Mas essa datificação não fica restrita somente às redes, ela molda e afeta nosso comportamento. Deixamos de estar acostumados com as adversidades e não sabemos não saber. No final das contas, eles nos conhecem melhor.
Afinal, seremos menos criativos daqui pra frente?
Bem, esta é uma pergunta que só o tempo poderá responder. Por outro lado, nem só de contextos apocalípticos é alimentado o futuro dessa tecnologia. De acordo com Robson Cavalcanti Lins, doutor em ciência da computação e professor e coordenador deste mesmo curso na Universidade Católica de Pernambuco (Unicap), a nossa autonomia não será (ao menos não completamente) afetada.
“A criatividade sempre vai existir independente da inteligência artificial. As atividades repetitivas foram e continuam sendo substituídas pela inteligência artificial. No meu ponto de vista, o fato da IA ter a capacidade de substituir as atividades repetitivas significa que podemos dedicar nosso tempo para outras tarefas, como aperfeiçoar um determinado processo numa empresa”, afirma o professor.
Caminhando na toca do coelho
“Aonde fica a saída?”, perguntou Alice ao gato que ria.
”Depende”, respondeu o gato.
”De quê?”, replicou Alice;
”Depende de para onde você quer ir…”
(Alice no País das Maravilhas, Lewis Carroll, 1865)

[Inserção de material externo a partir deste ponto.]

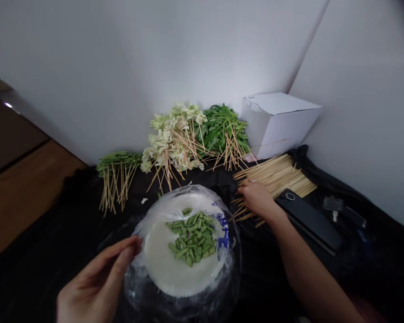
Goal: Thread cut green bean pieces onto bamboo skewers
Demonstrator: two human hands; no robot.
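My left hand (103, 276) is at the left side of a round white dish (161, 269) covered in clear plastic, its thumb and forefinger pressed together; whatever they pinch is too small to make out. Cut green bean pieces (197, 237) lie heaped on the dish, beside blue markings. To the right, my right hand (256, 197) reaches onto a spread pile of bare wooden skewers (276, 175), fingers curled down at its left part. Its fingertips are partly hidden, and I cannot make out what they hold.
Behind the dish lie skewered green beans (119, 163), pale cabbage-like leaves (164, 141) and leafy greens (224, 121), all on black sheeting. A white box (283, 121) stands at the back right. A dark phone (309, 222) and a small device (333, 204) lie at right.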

De fato, a IA generativa ou sistemas de recomendação podem ser tanto uma bênção quanto uma maldição no que diz respeito ao nosso prazer pelas pequenas conquistas. Fazer uma pesquisa sozinho, encontrar uma música só com um trecho da letra que você ouviu rapidamente, escrever um bom texto para a escola ou faculdade, desenvolver a análise completa de um produto para o trabalho pode ser tanto uma experiência incrível quanto traumática.
Certo é que todo mundo tem prazer de fazer alguma coisa e certamente você não abrirá mão e deixará que uma inteligência artificial faça isso por você, seja cozinhar, aprender passos de dança, caminhar, fazer exercícios físicos, aprender algum instrumento musical afinal, nem todo mundo sente interesse nas mesmas coisas e a importância de pequenas conquistas é diferente para cada uma das mais de oito bilhões de pessoas que habitam na Terra.
Mas Alice, tal qual sua xará do país das maravilhas, só conseguirá traçar seu caminho quando descobrir a melhor forma de utilizar a inteligência artificial. Essa forma, de preferência, é uma que não é danosa e nem que deixa sempre ela escolher por você, mas juro que, de vez em quando, também não faz mal.